- GOAL OF THE EXERCISE -
Could you restate word for word the lines running from the one with "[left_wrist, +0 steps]" to the end of the data, both ends included, but without pictures?

*** SOURCE DATA ***

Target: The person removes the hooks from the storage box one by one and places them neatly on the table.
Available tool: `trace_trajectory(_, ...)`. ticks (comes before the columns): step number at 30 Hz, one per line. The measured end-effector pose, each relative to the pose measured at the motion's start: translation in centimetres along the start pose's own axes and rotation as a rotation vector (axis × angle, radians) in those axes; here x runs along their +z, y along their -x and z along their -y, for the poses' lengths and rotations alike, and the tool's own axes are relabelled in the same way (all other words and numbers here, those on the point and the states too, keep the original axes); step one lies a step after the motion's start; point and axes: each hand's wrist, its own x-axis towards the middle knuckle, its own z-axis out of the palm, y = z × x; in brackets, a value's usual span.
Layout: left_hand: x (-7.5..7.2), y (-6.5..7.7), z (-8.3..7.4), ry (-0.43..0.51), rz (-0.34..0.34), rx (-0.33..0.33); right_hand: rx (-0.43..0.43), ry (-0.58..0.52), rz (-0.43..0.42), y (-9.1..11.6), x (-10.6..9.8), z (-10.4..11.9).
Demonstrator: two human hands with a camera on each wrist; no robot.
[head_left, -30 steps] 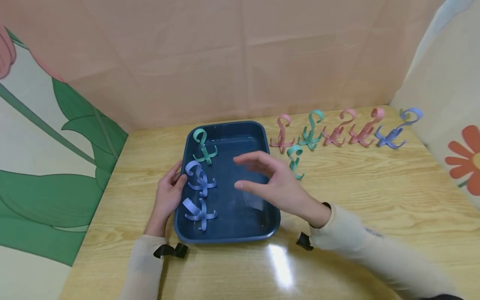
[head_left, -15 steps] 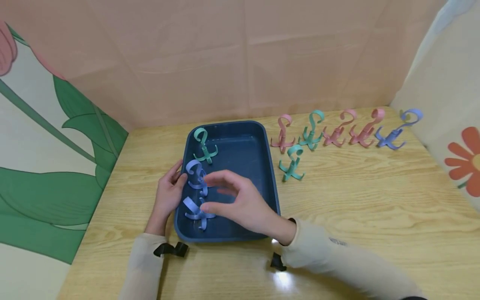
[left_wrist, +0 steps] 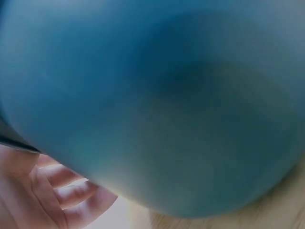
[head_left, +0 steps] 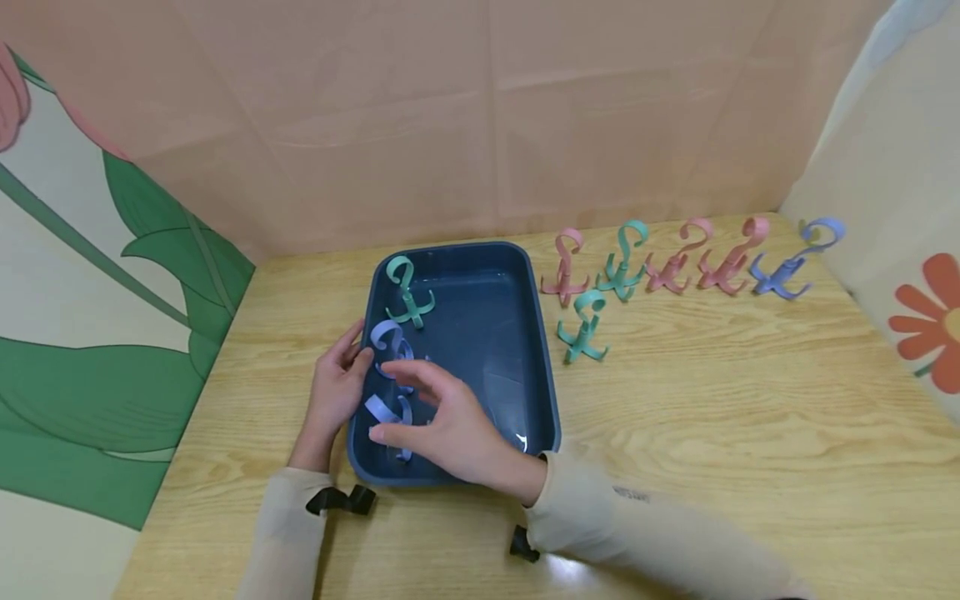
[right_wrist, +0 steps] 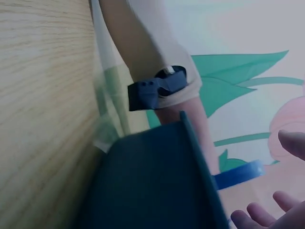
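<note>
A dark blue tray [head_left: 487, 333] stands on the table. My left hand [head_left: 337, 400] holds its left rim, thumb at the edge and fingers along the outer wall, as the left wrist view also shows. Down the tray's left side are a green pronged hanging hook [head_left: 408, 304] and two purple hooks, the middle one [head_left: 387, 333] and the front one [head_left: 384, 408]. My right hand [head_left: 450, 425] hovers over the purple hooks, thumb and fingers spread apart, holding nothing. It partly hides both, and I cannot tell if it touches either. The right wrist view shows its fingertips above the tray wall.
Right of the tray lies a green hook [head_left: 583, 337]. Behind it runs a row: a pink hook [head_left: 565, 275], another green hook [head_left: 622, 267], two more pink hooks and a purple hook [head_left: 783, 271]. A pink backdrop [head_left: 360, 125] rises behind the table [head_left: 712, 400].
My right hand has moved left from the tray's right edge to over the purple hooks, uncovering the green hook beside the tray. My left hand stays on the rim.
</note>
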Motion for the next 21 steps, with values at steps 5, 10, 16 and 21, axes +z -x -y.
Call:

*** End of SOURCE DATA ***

- TASK SOLUTION -
[left_wrist, +0 steps] 
[head_left, +0 steps] 
[right_wrist, +0 steps] 
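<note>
A dark blue tray [head_left: 487, 333] stands on the table. My left hand [head_left: 337, 400] holds its left rim, thumb at the edge and fingers along the outer wall, as the left wrist view also shows. Down the tray's left side are a green pronged hanging hook [head_left: 408, 304] and two purple hooks, the middle one [head_left: 387, 333] and the front one [head_left: 384, 408]. My right hand [head_left: 450, 425] hovers over the purple hooks, thumb and fingers spread apart, holding nothing. It partly hides both, and I cannot tell if it touches either. The right wrist view shows its fingertips above the tray wall.
Right of the tray lies a green hook [head_left: 583, 337]. Behind it runs a row: a pink hook [head_left: 565, 275], another green hook [head_left: 622, 267], two more pink hooks and a purple hook [head_left: 783, 271]. A pink backdrop [head_left: 360, 125] rises behind the table [head_left: 712, 400].
My right hand has moved left from the tray's right edge to over the purple hooks, uncovering the green hook beside the tray. My left hand stays on the rim.
</note>
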Motion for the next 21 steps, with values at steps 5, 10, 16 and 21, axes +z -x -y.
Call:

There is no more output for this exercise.